→ **About this task**:
Retype each line exactly as it stands, beginning at the first line of the material and finishing with the line that contains "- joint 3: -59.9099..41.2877".

→ **Data extract**:
★ ★ ★ ★

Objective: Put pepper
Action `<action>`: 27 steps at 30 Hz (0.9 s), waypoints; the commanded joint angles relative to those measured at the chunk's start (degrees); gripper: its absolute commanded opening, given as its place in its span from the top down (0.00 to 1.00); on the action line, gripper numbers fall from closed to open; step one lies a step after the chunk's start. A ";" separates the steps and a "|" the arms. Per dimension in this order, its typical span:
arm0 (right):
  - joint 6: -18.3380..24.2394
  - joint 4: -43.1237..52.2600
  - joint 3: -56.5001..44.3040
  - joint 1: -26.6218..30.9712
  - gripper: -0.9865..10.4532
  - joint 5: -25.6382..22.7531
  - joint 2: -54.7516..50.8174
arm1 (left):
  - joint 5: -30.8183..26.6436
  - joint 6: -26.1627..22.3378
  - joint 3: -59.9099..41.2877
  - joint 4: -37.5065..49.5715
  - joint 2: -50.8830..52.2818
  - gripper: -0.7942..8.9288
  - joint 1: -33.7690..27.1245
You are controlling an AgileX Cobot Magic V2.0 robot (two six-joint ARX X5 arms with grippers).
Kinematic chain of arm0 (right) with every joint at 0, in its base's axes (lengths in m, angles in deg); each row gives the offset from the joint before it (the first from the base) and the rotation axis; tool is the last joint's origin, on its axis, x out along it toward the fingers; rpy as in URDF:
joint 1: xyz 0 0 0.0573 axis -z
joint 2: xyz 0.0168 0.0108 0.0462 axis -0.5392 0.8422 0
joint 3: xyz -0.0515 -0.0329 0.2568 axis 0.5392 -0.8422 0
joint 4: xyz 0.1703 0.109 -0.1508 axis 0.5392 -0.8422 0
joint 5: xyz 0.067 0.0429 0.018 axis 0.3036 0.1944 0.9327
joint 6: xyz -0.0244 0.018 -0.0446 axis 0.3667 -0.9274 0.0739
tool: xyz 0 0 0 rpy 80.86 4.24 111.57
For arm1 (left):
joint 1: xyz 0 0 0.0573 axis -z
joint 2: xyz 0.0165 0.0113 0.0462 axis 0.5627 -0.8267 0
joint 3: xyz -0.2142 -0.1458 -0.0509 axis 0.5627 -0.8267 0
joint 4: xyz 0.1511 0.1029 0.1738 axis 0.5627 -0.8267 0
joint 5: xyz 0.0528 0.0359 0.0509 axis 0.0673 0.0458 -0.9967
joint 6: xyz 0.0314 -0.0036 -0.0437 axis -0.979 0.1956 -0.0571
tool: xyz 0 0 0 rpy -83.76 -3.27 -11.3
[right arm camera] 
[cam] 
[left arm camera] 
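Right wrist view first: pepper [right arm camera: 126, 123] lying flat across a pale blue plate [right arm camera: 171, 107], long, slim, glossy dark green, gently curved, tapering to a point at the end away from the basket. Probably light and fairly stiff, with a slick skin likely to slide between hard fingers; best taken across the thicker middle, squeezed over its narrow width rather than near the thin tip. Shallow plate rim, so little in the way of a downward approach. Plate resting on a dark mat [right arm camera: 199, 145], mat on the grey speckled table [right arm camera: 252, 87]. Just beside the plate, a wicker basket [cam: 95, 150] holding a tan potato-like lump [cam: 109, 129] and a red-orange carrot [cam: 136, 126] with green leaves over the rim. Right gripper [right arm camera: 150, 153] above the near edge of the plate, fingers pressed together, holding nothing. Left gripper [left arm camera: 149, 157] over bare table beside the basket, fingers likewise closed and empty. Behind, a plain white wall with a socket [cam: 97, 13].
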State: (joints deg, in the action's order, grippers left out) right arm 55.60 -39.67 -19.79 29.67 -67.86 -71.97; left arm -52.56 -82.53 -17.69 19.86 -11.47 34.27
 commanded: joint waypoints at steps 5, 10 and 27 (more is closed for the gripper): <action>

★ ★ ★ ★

→ **Problem solution**:
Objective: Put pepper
Action `<action>`: 27 steps at 30 Hz (0.9 s), waypoints; the commanded joint angles relative to those measured at the chunk's start (degrees); gripper: its absolute commanded opening, given as its place in its span from the top down (0.00 to 1.00); on the action line, gripper numbers fall from closed to open; step one lies a step after the chunk's start. A ";" separates the steps and a "|" the arms. Per dimension in this order, its typical span:
arm0 (right):
  - joint 6: -18.3380..24.2394
  - joint 4: -43.1237..52.2600
  - joint 3: -56.5001..44.3040
  - joint 1: -26.6218..30.9712
  - gripper: -0.9865..10.4532
  - joint 5: -25.6382..22.7531
  - joint 2: -54.7516..50.8174
arm1 (left):
  - joint 5: -30.8183..26.6436
  - joint 6: -26.1627..22.3378
  - joint 3: -59.9099..41.2877

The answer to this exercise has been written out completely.